My Lords, as a member of the Joint Committee I was surprised that neither in the Statement to Parliament on 9 July nor in the Command Paper of the same date did the Government bother to refer to, let alone commend, our work. However, as if attempting to remedy this slight, the Home and Justice Secretaries, in an undated letter sent about 19 July, went perhaps over the top in glowing superlatives relating to our report. Yet, at the same time, they compounded their cavalier attitude to the committee by informing us when we should conclude our next inquiry on the subject without consulting us in advance.
The point of criticism of the Government’s process has already been well made, so I turn to substance. I pose this simple question: how would a judge conclude if the evidence that we had received were placed before him or her? Surely that judge would find the one-sided comparative weight of the witnesses before us absolutely compelling and overwhelming.
Supporting the Government were Mr Dominic Raab, both in his own right and again as the drafter of the Open Europe submission. Then, of course, there was the United Kingdom Independence Party. The committee staff managed to locate Mr Martin Howe, a senior lawyer but also a Conservative activist, having sought nomination on several occasions.

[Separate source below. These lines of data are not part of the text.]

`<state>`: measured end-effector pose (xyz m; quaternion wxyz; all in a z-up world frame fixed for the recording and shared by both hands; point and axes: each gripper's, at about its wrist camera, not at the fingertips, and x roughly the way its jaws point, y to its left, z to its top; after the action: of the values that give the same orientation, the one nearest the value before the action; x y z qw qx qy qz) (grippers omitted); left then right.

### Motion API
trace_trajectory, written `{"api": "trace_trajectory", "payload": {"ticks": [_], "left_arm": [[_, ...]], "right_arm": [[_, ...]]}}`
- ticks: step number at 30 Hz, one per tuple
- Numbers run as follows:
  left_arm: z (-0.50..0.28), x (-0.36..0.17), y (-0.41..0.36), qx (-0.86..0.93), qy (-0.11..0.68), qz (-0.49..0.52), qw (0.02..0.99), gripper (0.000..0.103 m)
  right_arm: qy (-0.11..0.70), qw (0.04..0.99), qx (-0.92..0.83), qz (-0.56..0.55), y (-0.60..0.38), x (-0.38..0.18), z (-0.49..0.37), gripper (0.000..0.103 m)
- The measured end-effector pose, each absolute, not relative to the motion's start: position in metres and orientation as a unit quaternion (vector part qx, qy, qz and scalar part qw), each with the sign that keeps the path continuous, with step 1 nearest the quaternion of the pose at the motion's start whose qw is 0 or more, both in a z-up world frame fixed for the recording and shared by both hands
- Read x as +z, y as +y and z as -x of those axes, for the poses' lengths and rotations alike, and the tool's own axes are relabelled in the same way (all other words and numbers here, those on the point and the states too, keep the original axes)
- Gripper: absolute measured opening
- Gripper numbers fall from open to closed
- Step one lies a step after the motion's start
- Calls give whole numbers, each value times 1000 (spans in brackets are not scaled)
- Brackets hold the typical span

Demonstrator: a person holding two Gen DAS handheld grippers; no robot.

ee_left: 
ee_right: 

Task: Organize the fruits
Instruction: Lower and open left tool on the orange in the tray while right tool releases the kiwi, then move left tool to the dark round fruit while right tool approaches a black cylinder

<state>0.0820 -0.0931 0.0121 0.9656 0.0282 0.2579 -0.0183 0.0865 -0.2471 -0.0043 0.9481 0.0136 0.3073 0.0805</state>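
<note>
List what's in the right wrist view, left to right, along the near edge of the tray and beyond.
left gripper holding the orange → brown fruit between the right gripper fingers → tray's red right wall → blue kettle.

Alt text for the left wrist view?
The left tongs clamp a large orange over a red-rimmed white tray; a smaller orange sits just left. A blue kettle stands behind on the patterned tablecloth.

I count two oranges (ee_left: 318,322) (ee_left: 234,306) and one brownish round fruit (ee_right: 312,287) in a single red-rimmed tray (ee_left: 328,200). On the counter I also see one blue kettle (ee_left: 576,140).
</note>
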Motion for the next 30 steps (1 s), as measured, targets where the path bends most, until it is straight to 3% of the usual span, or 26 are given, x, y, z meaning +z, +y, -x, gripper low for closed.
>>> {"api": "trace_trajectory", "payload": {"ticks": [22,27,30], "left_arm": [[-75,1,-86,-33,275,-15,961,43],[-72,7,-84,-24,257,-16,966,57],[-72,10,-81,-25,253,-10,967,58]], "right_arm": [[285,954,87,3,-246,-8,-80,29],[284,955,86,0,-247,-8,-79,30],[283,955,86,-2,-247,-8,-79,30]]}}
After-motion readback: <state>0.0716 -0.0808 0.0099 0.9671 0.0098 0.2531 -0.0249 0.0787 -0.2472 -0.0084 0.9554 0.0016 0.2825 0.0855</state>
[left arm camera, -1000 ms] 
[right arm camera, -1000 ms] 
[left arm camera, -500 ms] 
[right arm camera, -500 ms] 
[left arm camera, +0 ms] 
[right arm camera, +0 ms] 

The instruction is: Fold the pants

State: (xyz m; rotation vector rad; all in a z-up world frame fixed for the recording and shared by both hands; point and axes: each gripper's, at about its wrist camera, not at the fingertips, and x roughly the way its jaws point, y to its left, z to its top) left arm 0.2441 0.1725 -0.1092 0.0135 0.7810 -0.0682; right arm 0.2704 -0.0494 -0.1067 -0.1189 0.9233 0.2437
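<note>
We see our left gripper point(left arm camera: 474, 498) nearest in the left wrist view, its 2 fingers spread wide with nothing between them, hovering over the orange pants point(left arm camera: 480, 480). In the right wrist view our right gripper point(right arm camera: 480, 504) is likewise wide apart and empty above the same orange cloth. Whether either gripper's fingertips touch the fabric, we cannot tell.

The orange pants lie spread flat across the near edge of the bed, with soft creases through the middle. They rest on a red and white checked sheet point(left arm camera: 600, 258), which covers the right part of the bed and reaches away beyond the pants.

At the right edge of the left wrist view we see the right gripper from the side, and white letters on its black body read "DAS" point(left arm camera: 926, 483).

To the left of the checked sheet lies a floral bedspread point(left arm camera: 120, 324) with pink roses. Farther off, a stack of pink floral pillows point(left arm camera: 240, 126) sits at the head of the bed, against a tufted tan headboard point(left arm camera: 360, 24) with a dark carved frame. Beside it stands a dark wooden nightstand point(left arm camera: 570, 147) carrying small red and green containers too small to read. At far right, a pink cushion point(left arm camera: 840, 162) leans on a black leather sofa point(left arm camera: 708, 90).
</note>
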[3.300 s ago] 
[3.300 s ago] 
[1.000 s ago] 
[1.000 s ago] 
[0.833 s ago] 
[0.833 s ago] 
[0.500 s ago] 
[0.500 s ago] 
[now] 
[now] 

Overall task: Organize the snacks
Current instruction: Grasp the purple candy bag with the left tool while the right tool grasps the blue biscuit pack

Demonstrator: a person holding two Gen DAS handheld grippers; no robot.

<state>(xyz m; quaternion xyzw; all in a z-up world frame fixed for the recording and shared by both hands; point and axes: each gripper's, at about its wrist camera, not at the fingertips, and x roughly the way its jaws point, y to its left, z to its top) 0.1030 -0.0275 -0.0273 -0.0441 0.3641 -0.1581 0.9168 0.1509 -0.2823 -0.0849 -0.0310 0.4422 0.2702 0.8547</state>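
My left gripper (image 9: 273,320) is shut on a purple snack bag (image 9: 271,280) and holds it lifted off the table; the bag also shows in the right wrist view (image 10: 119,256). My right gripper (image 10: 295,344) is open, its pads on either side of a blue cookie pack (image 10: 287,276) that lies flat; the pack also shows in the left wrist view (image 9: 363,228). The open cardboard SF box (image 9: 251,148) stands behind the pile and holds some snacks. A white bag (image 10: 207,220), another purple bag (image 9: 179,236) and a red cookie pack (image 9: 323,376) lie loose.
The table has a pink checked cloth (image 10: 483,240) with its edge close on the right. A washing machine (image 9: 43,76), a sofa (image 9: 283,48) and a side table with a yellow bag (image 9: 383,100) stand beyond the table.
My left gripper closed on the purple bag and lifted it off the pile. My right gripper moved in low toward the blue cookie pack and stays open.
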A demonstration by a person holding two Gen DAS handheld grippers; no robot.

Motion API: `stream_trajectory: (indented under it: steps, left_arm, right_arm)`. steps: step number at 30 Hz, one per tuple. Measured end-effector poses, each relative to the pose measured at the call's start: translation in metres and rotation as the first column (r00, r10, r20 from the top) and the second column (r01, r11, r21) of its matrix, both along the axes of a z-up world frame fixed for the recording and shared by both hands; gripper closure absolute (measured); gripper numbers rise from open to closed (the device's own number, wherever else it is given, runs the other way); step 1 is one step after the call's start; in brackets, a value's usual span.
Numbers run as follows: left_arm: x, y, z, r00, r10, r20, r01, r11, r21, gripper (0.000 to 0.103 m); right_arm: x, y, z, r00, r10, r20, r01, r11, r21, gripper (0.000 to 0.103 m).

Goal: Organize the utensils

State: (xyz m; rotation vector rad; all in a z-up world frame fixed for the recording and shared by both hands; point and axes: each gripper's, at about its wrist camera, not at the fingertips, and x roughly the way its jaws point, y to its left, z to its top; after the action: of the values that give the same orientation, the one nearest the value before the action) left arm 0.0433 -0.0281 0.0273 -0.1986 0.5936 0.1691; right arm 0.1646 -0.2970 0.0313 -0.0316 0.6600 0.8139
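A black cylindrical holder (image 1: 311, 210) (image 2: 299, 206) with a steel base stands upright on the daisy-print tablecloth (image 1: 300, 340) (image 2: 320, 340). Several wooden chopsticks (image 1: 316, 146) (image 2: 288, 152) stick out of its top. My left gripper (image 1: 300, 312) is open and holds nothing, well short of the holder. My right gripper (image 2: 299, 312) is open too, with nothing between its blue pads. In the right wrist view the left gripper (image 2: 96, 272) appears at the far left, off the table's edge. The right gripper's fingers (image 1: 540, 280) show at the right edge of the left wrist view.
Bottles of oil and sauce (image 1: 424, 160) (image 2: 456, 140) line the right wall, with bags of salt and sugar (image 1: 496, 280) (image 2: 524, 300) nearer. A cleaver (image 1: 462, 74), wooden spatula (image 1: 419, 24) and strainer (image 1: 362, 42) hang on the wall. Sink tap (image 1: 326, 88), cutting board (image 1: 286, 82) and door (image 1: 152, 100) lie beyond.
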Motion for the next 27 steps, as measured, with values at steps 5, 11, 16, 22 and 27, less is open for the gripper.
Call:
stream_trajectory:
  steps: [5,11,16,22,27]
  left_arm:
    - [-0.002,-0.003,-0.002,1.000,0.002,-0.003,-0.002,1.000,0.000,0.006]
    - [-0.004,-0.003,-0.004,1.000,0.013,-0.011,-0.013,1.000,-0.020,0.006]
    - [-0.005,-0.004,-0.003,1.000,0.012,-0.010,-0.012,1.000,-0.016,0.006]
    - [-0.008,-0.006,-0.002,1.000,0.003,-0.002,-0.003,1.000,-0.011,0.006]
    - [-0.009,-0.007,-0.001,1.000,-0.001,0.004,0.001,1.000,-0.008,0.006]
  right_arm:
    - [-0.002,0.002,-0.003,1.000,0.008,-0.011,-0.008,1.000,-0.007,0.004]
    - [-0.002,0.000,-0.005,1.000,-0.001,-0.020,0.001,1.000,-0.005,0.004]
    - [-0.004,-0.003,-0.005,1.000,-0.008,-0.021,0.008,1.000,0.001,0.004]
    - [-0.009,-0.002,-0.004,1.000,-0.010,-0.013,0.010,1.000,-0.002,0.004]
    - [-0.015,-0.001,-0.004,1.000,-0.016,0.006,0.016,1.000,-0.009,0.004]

However, critical of the Government’s position were all the professional bodies, all the enforcement agencies and the prosecutorial bodies. Our committee report was endorsed by the Law Society of England and Wales, the Bar Council, the Faculty of Advocates and the Scottish Government. Our one witness from the Republic of Ireland was, frankly, baffled by the Government's stance. In short, the weight of critical evidence was overwhelming and our judge would surely have been driven to the same conclusion as that which the committee reached unanimously—namely, that the Government had not made a convincing case for exercising the opt-out and that to do so would have significant negative repercussions for the national interests of our country. Nevertheless, the Government have ploughed on regardless and claim to have acted in the national interest.
The noble Lord, Lord McNally, was moved to write in the Liberal Democrat Voice that “we”—the Liberal Democrats—
“have fought hard to keep the public safe, in the face of a Euroscepticism which would put public safety at risk in the pursuit of its anti-European agenda”.
That is hardly a flattering description of his Conservative colleagues in the coalition. In the same article, he proudly claimed that the deal with those Conservative
Eurosceptics illustrated the influence of Liberal Democrats on the Government. The truth, of course, is that the Liberal Democrats could have blocked the opt-out entirely had they so wished, but chose not to do so.
Again, having reviewed all the evidence, our learned judge would have noticed the leitmotif of suspicion, almost obsessive in its intensity, of the Government's attitude to the Court of Justice of the European Union. That is particularly puzzling in the light of the fact that the Government have over recent years opted into a number of measures subject to the court and must therefore have no objection in principle to subjecting themselves to the court's jurisdiction—paragraph 104 of the report. It is puzzling also because the court already has jurisdiction over pre-Lisbon EU civil asylum and immigration matters, surely central to national sovereignty. Paragraph 96 of our report pointed out that there are very positive aspects regarding preliminary references to the court. In paragraph 89, the committee, having examined all the evidence—as no doubt would our judge—dismissed the bogeyman of excessive activism:
“we can discern no convincing evidence that the CJEU has been either judicially activist or that its rulings set out to undermine the autonomy of Member States’ criminal justice systems”.
Our judge would probably consider the question of costs not to be within his remit, but there are threefold elements of costs: potential financial costs of seeking to opt back in; the general uncertainties and potential hiatus in the transition period; and, of course, the potential loss of influence in Brussels by the signal which the Government have so clearly given. Who can forget the position of the then Conservative Government from 1993 to 1997, when we lost much influence by the turmoil in the Conservative Party at the time?
All that turmoil for what? Again in the words of the noble Lord, Lord McNally, in the same article:
“The measures which are being dropped on the other hand are, by and large, those which are now redundant, those which have been superseded by newer instruments, those which have already been incorporated into UK law, and those which have very little operational use for the UK. So we’re keeping the wheat and losing the chaff”.
Similarly, the Economist of 15 July headed its article,
“Britain wants opt-outs from EU rules, as long as they don't much matter”.
Of course the Government have made some positive suggestions, for example by remedying deficiencies in the European arrest warrant, but not by diktat. The normal European method is by consensus, by forming alliances, and by working with our European partners consensually. Again, the Economist stated:
“Mrs May’s statement was designed to please Eurosceptic Tories. Instead they denounced it”.
That is, all this trouble is a political decision not a legal decision, one designed to please what one senior German parliamentarian called the Tea Party tendency within the Conservative Party.
I have one warning for the Home Secretary—I end on this. Her Tory colleagues will not be satisfied by her gesture. Like the keeper in the zoo's penguin house, she may regularly be inclined to throw fish to them, but they will swallow them down and ask for more. She should be warned: they will indeed ask for more.